[Required action]: In the records below, find the lines that include the string "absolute" and report how many there are, nothing else.
++++++
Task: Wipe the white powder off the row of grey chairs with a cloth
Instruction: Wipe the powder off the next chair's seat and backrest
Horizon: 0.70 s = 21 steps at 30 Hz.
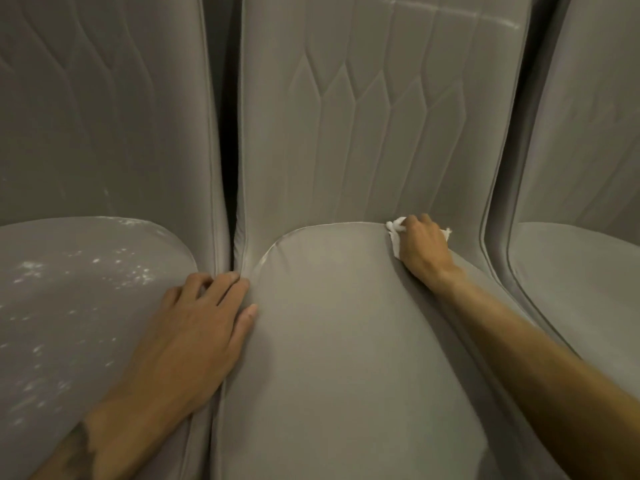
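Observation:
Three grey padded chairs stand side by side. The middle chair [339, 323] fills the centre, its seat plain grey, with a faint white smear high on its backrest [450, 15]. My right hand [420, 251] grips a small white cloth [395, 227] at the back right of that seat, where the seat meets the backrest. My left hand [194, 327] rests flat with spread fingers on the right edge of the left chair [69, 306], at the gap between the two seats. White powder specks [114, 265] dot the left chair's seat.
A third grey chair [581, 271] stands at the right, partly cut off by the frame edge. A dark narrow gap [229, 161] runs between the left and middle backrests. Quilted stitching marks the backrests.

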Each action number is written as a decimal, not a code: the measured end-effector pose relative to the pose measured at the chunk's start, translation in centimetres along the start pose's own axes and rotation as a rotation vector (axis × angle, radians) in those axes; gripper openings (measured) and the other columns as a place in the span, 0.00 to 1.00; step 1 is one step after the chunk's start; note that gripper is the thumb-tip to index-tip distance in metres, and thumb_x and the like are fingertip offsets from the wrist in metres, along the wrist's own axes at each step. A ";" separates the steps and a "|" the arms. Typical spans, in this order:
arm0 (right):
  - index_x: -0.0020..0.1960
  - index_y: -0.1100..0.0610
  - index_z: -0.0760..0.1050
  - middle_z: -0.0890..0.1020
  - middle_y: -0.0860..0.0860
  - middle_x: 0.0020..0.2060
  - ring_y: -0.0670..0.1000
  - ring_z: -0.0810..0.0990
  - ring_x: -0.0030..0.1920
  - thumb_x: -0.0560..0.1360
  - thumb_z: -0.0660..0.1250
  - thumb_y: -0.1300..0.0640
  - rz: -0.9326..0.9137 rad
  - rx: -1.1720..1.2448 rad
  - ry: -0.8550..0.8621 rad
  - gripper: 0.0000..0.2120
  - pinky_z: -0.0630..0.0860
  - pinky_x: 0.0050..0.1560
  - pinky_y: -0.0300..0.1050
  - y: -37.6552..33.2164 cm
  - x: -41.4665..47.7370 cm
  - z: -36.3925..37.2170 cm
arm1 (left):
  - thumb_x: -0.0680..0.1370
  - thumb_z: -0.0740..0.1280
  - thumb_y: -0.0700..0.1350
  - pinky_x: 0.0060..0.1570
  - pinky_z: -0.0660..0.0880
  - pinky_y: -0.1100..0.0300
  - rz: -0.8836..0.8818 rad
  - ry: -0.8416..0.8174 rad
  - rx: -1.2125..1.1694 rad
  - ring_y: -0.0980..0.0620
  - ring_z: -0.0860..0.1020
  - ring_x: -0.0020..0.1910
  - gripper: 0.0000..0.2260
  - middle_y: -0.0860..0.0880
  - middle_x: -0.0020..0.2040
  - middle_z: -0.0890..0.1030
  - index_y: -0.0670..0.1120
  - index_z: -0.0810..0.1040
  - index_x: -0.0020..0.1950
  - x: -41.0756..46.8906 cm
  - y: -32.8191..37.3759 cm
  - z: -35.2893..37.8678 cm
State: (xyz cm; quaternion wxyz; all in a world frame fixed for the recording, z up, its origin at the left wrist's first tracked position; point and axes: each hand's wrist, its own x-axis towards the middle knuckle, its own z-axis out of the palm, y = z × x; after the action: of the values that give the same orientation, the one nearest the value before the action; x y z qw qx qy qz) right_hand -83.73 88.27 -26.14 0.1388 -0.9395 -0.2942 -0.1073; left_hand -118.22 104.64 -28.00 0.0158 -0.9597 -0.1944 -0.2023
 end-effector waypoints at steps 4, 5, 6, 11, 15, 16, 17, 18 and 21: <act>0.54 0.60 0.77 0.80 0.60 0.50 0.62 0.74 0.52 0.82 0.58 0.52 0.008 -0.229 0.048 0.13 0.67 0.55 0.61 4.3 -2.5 -0.9 | 0.83 0.54 0.56 0.50 0.78 0.43 -0.029 0.053 -0.002 0.43 0.74 0.57 0.21 0.47 0.64 0.81 0.46 0.79 0.65 -0.1 0.5 0.2; 0.54 0.61 0.77 0.80 0.61 0.50 0.63 0.75 0.52 0.82 0.57 0.54 0.007 -0.209 0.052 0.13 0.68 0.57 0.62 4.0 -2.2 -0.6 | 0.83 0.54 0.55 0.50 0.78 0.43 -0.030 0.066 -0.001 0.43 0.74 0.56 0.21 0.47 0.64 0.81 0.46 0.79 0.64 -0.1 0.6 0.2; 0.53 0.60 0.78 0.80 0.61 0.51 0.64 0.76 0.53 0.82 0.57 0.55 0.014 -0.165 0.047 0.13 0.68 0.59 0.63 2.8 -1.7 -0.5 | 0.83 0.55 0.55 0.50 0.77 0.43 -0.032 0.072 -0.001 0.43 0.73 0.56 0.20 0.47 0.63 0.81 0.46 0.79 0.64 -0.1 0.7 0.1; 0.49 0.60 0.79 0.79 0.64 0.52 0.65 0.76 0.57 0.81 0.58 0.52 -0.001 0.071 -0.060 0.15 0.67 0.64 0.66 -1.7 0.7 -0.8 | 0.83 0.54 0.55 0.52 0.75 0.43 -0.046 0.056 0.000 0.43 0.73 0.58 0.21 0.48 0.65 0.81 0.46 0.79 0.65 -0.1 0.8 0.2; 0.52 0.64 0.77 0.80 0.66 0.48 0.67 0.74 0.55 0.76 0.45 0.43 -0.120 0.003 -0.011 0.30 0.68 0.60 0.71 -0.1 -3.3 -3.7 | 0.82 0.54 0.55 0.52 0.74 0.43 -0.038 0.074 0.007 0.41 0.74 0.58 0.22 0.46 0.65 0.81 0.45 0.79 0.66 -0.1 0.6 0.5; 0.51 0.64 0.77 0.80 0.67 0.47 0.68 0.75 0.53 0.72 0.41 0.41 -0.119 0.002 -0.014 0.35 0.69 0.59 0.71 -0.1 -3.7 -3.9 | 0.82 0.54 0.55 0.52 0.74 0.43 -0.044 0.073 0.008 0.41 0.74 0.58 0.22 0.46 0.65 0.81 0.45 0.79 0.66 -0.1 0.7 0.5; 0.50 0.64 0.78 0.80 0.67 0.46 0.68 0.75 0.53 0.70 0.40 0.40 -0.108 0.014 -0.023 0.37 0.70 0.59 0.70 -0.4 -3.5 -3.7 | 0.82 0.55 0.55 0.52 0.74 0.43 -0.050 0.070 0.006 0.41 0.74 0.58 0.22 0.46 0.65 0.81 0.46 0.79 0.66 -0.1 0.7 0.4; 0.46 0.63 0.78 0.80 0.67 0.46 0.67 0.76 0.53 0.71 0.42 0.40 -0.082 0.040 -0.033 0.34 0.71 0.59 0.68 -0.7 -2.6 -3.0 | 0.82 0.55 0.55 0.52 0.75 0.43 -0.053 0.065 0.001 0.41 0.74 0.58 0.21 0.46 0.65 0.81 0.46 0.79 0.66 -0.1 0.8 0.4; 0.42 0.60 0.75 0.81 0.62 0.46 0.64 0.76 0.54 0.80 0.54 0.47 -0.102 0.108 -0.071 0.20 0.72 0.56 0.58 -1.2 0.3 -1.2 | 0.82 0.55 0.55 0.52 0.75 0.43 -0.059 0.054 -0.005 0.42 0.74 0.58 0.22 0.47 0.65 0.81 0.46 0.79 0.66 -0.2 0.9 0.3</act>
State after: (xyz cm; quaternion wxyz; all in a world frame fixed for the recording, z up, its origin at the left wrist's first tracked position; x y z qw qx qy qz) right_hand -84.31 89.03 -24.68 0.1731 -0.9176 -0.3519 -0.0649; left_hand -117.89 103.82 -28.33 0.0125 -0.9478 -0.2216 -0.2291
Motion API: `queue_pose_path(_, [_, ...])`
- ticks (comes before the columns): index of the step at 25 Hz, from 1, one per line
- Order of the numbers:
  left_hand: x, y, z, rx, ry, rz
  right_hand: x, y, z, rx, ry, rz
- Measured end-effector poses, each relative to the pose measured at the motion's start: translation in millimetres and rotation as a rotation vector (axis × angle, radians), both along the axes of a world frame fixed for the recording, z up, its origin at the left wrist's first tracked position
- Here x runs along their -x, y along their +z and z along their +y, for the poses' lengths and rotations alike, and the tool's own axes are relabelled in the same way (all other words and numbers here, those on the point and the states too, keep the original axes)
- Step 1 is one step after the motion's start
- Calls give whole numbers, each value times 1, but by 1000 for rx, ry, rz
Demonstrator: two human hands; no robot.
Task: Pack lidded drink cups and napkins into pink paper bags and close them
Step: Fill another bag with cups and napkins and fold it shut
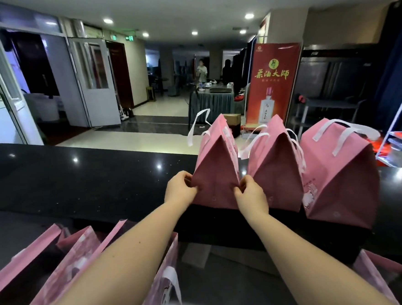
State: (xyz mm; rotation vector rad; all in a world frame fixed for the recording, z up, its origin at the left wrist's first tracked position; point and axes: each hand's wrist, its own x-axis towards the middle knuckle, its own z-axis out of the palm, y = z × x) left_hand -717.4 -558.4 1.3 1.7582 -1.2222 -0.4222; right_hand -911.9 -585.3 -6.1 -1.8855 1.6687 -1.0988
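Observation:
Three pink paper bags with white handles stand in a row on the raised black counter point(78, 180). The left bag point(216, 170) is folded shut to a peak. My left hand point(181, 188) pinches its lower left side edge and my right hand point(251, 193) pinches its lower right side edge. The middle bag point(278, 168) and the right bag point(339, 173) stand closed beside it, untouched. No cups or napkins are visible; what the bags hold is hidden.
Several open pink bags point(79, 261) stand below my forearms on the lower surface, and another pink bag point(380, 275) at the lower right. Behind the counter stands a red banner point(275, 83); a person point(202, 71) is far back by a draped table.

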Motion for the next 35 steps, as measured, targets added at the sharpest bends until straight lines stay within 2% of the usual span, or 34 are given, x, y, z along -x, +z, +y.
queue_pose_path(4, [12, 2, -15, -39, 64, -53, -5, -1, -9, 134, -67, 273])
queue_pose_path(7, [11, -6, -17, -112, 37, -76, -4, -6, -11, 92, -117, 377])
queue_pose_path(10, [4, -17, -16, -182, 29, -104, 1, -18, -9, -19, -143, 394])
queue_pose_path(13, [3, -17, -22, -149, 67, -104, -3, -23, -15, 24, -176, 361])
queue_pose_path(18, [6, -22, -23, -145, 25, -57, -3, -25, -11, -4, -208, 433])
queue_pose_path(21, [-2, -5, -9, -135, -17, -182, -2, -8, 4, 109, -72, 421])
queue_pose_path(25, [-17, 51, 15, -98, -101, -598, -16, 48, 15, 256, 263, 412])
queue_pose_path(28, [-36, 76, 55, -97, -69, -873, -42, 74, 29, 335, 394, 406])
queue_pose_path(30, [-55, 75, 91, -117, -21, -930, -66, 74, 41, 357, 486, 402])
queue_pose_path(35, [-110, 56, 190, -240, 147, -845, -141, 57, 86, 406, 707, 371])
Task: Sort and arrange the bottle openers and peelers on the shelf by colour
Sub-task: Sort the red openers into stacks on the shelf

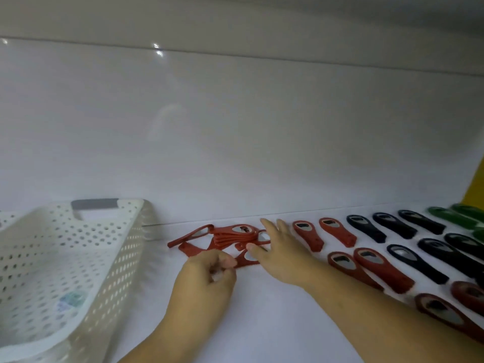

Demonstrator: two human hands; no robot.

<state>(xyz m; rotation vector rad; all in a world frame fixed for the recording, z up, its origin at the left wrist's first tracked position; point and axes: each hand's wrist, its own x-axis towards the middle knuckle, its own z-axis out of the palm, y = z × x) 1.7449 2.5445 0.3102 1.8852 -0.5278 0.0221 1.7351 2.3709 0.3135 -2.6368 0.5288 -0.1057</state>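
Note:
A heap of red peelers (pixel 230 235) lies on the white shelf (pixel 275 310) near the back wall. My left hand (pixel 207 279) is curled, its thumb and fingers pinching the end of one red peeler (pixel 247 259) at the front of the heap. My right hand (pixel 277 247) reaches over the heap's right side with fingers spread flat, touching the peelers. To the right lie rows of red bottle openers (pixel 307 234), then black bottle openers (pixel 366 227), then green ones (pixel 450 214) at the far right.
A white perforated basket (pixel 65 258) with a grey handle stands at the left on the shelf. A glossy white back wall rises behind everything. A yellow panel (pixel 475 187) shows at the right edge.

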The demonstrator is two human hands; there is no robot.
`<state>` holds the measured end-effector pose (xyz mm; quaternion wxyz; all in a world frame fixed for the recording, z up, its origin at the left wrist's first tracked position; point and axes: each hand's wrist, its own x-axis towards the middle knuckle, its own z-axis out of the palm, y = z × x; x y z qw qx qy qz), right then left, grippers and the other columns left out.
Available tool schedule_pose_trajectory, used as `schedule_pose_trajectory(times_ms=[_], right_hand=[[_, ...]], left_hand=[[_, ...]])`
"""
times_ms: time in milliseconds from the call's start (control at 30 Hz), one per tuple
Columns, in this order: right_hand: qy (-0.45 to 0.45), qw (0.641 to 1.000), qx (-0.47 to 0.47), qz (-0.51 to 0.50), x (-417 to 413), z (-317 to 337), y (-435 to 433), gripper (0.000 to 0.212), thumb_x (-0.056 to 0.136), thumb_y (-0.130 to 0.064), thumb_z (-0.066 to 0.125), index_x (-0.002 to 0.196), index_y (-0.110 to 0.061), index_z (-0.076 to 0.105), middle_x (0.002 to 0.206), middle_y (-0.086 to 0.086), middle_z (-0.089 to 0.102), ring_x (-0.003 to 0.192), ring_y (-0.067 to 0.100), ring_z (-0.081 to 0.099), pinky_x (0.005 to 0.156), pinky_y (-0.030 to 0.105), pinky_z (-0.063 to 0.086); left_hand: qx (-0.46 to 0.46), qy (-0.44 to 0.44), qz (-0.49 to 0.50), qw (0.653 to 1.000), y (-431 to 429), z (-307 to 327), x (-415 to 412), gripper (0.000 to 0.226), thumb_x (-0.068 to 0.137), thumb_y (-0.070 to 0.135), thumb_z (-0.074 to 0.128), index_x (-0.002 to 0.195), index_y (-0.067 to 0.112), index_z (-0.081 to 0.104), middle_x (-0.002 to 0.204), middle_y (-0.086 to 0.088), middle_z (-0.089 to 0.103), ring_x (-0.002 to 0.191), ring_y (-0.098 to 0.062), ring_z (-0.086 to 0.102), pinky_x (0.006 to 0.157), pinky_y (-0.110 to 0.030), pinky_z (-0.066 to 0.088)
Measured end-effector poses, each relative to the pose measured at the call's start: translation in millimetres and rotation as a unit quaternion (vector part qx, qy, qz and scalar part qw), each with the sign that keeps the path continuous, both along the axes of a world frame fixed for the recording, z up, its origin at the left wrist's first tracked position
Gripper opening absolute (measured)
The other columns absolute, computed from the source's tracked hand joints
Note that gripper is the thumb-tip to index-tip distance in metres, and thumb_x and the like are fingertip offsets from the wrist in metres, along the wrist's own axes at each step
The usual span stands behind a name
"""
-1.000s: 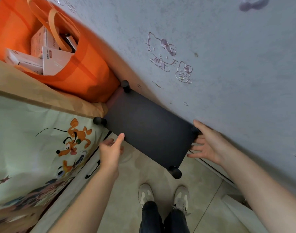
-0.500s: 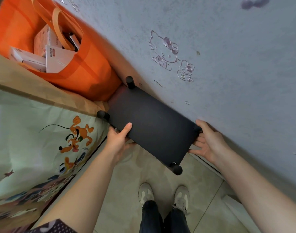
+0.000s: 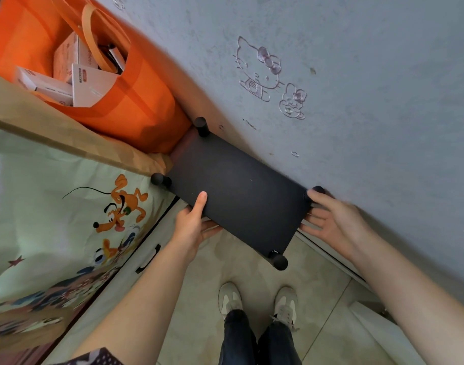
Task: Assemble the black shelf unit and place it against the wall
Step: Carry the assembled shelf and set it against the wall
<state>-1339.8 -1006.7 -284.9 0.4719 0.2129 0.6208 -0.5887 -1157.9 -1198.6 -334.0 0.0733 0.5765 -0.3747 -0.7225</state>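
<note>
The black shelf unit [image 3: 238,191] is seen from above, its long back edge along the grey wall [image 3: 370,88]. Round black post tops stand at its corners, such as the back left one [image 3: 201,126] and the front right one [image 3: 279,260]. My left hand [image 3: 191,227] grips the front edge, thumb on the top panel and fingers underneath. My right hand [image 3: 336,219] holds the right end, thumb on the back right corner and fingers reaching under the panel.
An orange bag [image 3: 141,106] full of boxes presses against the shelf's left end. A cartoon-printed fabric cabinet [image 3: 67,227] stands at the left. My shoes [image 3: 257,301] are on the tiled floor just in front. Sticker outlines mark the wall.
My left hand came up from beside the shelf and took hold of its front edge. The right hand stayed at the right end.
</note>
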Motion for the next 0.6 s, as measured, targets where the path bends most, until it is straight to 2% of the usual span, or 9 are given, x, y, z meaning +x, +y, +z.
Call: schedule_pose_trajectory(times_ms=[267,433,533,600], right_hand=[[0.012,0.999,-0.013,-0.049,7.7,-6.3,6.1,0.032,0.089,-0.012,0.068,0.12,-0.007,0.063,0.114,0.017,0.071,0.107,0.027,0.069,0.095,0.043,0.053],[0.007,1.0,-0.015,-0.018,-0.1,-4.4,5.1,0.036,0.087,-0.013,0.071,0.121,-0.006,0.061,0.111,0.018,0.072,0.104,0.027,0.07,0.094,0.042,0.054],[0.008,1.0,-0.004,0.018,-2.1,-3.2,6.5,0.035,0.088,-0.013,0.071,0.119,-0.004,0.058,0.11,0.016,0.072,0.1,0.025,0.071,0.089,0.04,0.057],[0.017,0.999,0.004,0.04,-3.7,-1.8,7.4,0.03,0.089,-0.014,0.071,0.113,-0.006,0.055,0.108,0.015,0.07,0.098,0.023,0.07,0.091,0.041,0.055]], left_hand=[[-0.002,-0.02,-0.005,1.0,3.5,-1.0,0.7,0.04,0.098,0.049,0.057,0.126,0.02,0.053,0.117,0.0,0.067,0.096,-0.027,0.072,0.083,-0.042,0.06],[0.039,-0.016,-0.012,0.999,4.6,0.9,4.4,0.046,0.099,0.051,0.054,0.129,0.016,0.055,0.121,-0.005,0.067,0.102,-0.03,0.071,0.08,-0.038,0.059],[0.053,0.0,-0.012,0.999,7.0,1.7,8.4,0.042,0.1,0.048,0.054,0.128,0.017,0.056,0.123,-0.007,0.068,0.107,-0.03,0.07,0.085,-0.038,0.057],[0.052,0.009,-0.009,0.999,8.6,3.6,10.5,0.034,0.101,0.044,0.055,0.121,0.017,0.059,0.12,-0.009,0.069,0.106,-0.029,0.07,0.089,-0.039,0.056]])
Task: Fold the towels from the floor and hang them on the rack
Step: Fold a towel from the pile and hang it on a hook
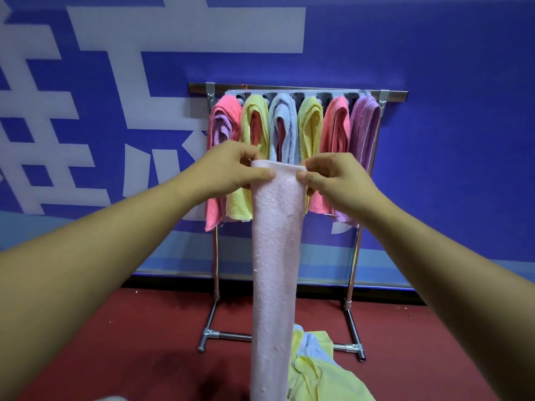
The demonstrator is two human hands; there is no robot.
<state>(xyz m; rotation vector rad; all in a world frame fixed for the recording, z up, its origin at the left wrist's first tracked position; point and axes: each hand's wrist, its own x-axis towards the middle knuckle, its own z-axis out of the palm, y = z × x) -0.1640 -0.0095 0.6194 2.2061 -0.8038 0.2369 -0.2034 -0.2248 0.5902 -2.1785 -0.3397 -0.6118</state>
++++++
[Solution below]: 2